My Presbyterian brethren and I as a baptist do disagree on certain doctrines, but still believe that we agree in far more than disagree in, and feel much closer to all of you here than I do with those, who while still my Brothers and Sisters in the Lord, follow Charismatic, Arminian, Dispensational, and all other kinds of theology within the Body of Christ!

Reactions: Like 2


----------



## Dachaser

Ben Zartman said:


> Thanks all for the replies and links. If, for the sake of clarity, it is easier to refer to Baptists as non-reformed, I'm fine with that. I think RBs probably took that word to distinguish them from the vast cloud of groups calling themselves baptist simply because they practice credobaptism, regardless of whether they're arminian or dispensational or fundamentalist or what-have-you.
> However, I believe "Confessional Baptist" is an adequate description, and if paedobaptism is to be considered a _sine qua non _of Reformed divinity, I will gladly shed the word.
> Now to figure out how to change my signature...


Maybe Calvinistic Baptists fits us best, as we would be holding with a Confession and the TULIP, but certain areas still not fully in line with as Reformed traditional has been defined?


----------



## Scott Bushey

NaphtaliPress said:


> In fact, is the PCA really a reformed or presbyterian church if it is in practice anti RPW and anti Sabbatarian?



Good point.


----------



## Ray

SeanPatrickCornell said:


> What a coincidence! I did some field testing with my Reform-O-Meter last week, and here were my results:
> 
> (All results based on a 7.22 x 10^18 person sample size per population group, averaged, with a +/- 2.8% margin of error)
> 
> Reformed Baptists are 102.7% Reformed.
> Congregationalists are 93.2% Reformed.
> Presbyterians are 89.4% Reformed.
> REC/39 Articles Anglicans are 72.4% Reformed.
> AALC Lutherans are 41.7% Reformed.
> Methodists are -1.22% Reformed.
> Eastern Orthodox are -52.8% Reformed.
> Roman Catholics are -107.9% Reformed.
> 
> Since I used calibrated scientific instruments, and I assure you, I am well trained in their use, my data is above reproach.



Confessionally Reformed 
Continental Reformed 100%
Reformed Presbyterian 100%
2nd Helvétic Usually Hungarian Reformed 95%
Calvinist Methodist from Welsh 100%
Savoy Congregationalist 90%
Reformed Episcopalian 70-80% 
Lutherans 60%

Now I’m guesstimating


----------



## Ray

Baptist are “Not” Reformed according to this Predestination Baptist.

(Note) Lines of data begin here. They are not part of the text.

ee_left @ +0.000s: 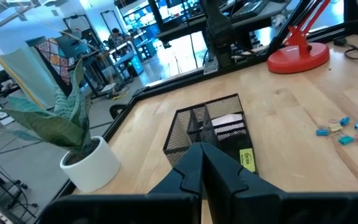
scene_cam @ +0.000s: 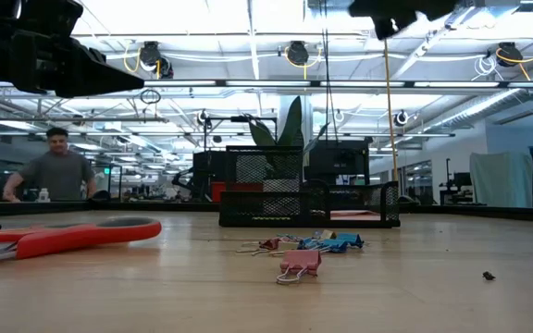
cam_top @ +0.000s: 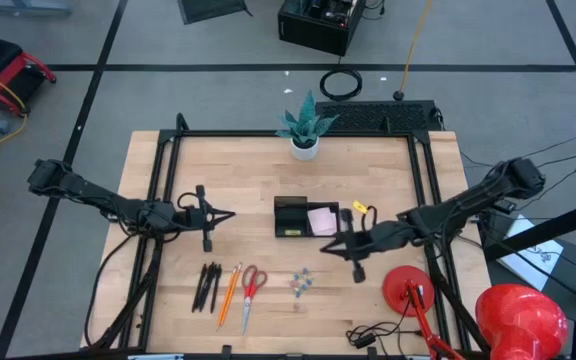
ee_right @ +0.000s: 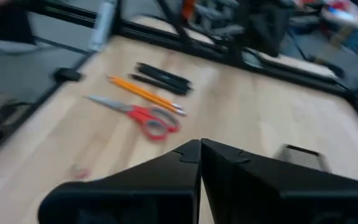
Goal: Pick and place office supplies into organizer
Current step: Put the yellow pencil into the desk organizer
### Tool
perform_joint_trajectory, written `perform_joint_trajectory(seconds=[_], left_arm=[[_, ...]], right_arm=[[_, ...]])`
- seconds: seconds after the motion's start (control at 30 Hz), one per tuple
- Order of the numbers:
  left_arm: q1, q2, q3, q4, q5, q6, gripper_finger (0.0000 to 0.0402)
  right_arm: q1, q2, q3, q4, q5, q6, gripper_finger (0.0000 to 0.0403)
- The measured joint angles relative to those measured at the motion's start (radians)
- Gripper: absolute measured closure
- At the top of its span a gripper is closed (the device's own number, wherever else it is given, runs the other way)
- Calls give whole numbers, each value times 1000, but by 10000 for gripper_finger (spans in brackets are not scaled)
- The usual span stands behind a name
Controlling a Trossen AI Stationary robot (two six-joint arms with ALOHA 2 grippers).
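The left gripper (cam_top: 230, 214) hung above the pale wooden table (cam_top: 258, 165) with its dark angular fingers pressed together on nothing, left of the small black wire-mesh organizer (cam_top: 305, 217). The right gripper (cam_top: 325, 244) was likewise closed and empty, just beside the organizer's near right corner. A pink square sticky-note pad (cam_top: 321, 221) lay in the organizer's right compartment, and a small yellow piece (cam_top: 359, 208) lay on the wood just right of the tray. Nearer the front edge lay a row of slim black pens (cam_top: 208, 286), an orange pencil (cam_top: 229, 293) and red-handled scissors (cam_top: 250, 292), with a loose cluster of small pastel binder clips (cam_top: 300, 283) to their right. A spiky green plant in a white round pot (cam_top: 305, 135) stood at the table's far edge, and a glossy red desk lamp (cam_top: 513, 312) occupied the near right corner. Beyond the black frame stretched a grey floor; in the low view a person (scene_cam: 55, 166) stood in the bright workshop behind.
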Motion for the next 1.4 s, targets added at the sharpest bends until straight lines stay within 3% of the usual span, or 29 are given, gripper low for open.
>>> perform_joint_trajectory(seconds=[0.3,0.47,0.63,0.9,1.0,1.13,1.27,1.4], left_arm=[[0,0,0,-2,-20,32,387],[0,0,0,-1,-31,119,387],[0,0,0,1,-35,159,387],[0,0,0,12,-35,36,387],[0,0,0,20,-35,0,387],[0,0,0,21,-27,-159,387],[-21,0,0,15,-17,-195,387],[-82,0,0,-30,114,-269,387]], right_arm=[[-65,-125,-347,470,-296,12,403],[-113,-175,-485,623,-309,36,403],[-177,-200,-600,784,-450,84,403],[-306,-205,-684,768,-370,106,403],[-326,-205,-709,779,-370,97,403],[-344,-204,-718,789,-373,95,403],[-352,-204,-718,803,-373,55,403],[-353,-204,-717,817,-370,14,403]])
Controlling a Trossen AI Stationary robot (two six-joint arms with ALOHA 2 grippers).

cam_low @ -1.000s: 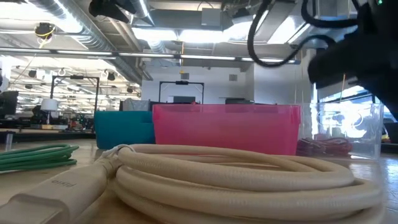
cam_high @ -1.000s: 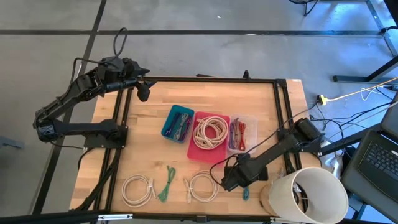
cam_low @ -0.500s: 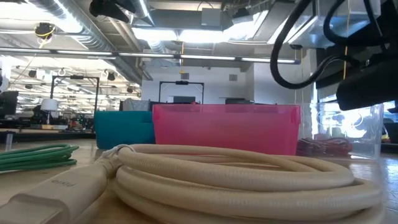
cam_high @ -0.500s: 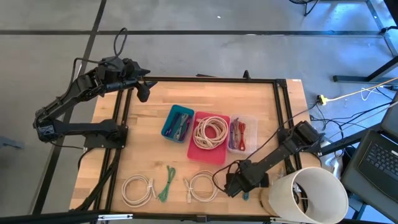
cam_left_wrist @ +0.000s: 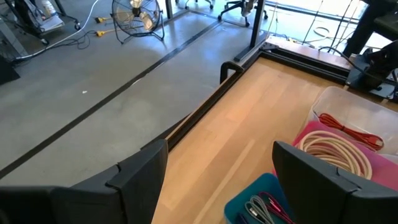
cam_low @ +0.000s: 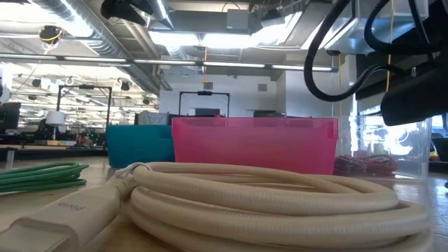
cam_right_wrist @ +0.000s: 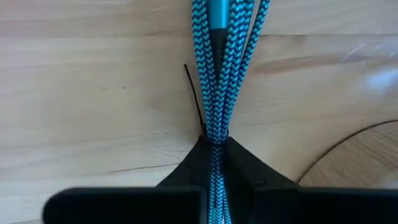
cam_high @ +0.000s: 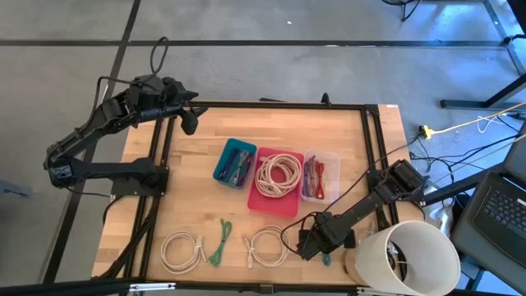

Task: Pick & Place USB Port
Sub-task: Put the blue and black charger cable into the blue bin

http://www.victorybaptist.us/show.wc?msgreformed


----------



## Ben Zartman

Dachaser said:


> Maybe Calvinistic Baptists fits us best, as we would be holding with a Confession and the TULIP, but certain areas still not fully in line with as Reformed traditional has been defined?


But there are plenty of Calvinistic Baptists who are anti-Sabbatarian, anti-RPW, and the closest they get to a confession is their own church's "statement of faith." LBCF Baptists have a long confessional history--we're not making this up as we go along, _a la _John McArthur.

Reactions: Like 2


----------



## Ben Zartman

Ray said:


> Baptist are “Not” Reformed according to this Predestination Baptist.
> 
> http://www.victorybaptist.us/show.wc?msgreformed


But this guy clearly doesn't adhere to the LBCF, even though he mentions it in passing. He sounds like a dispensationalist in his argument that the NT church is a separate entity than the OT saints. That directly contradicts the confession. But again, there's 'baptists' of every stripe, and we need a way to distinguish among them.


----------



## Ray

Ben Zartman said:


> But this guy clearly doesn't adhere to the LBCF, even though he mentions it in passing. He sounds like a dispensationalist in his argument that the NT church is a separate entity than the OT saints. That directly contradicts the confession. But again, there's 'baptists' of every stripe, and we need a way to distinguish among them.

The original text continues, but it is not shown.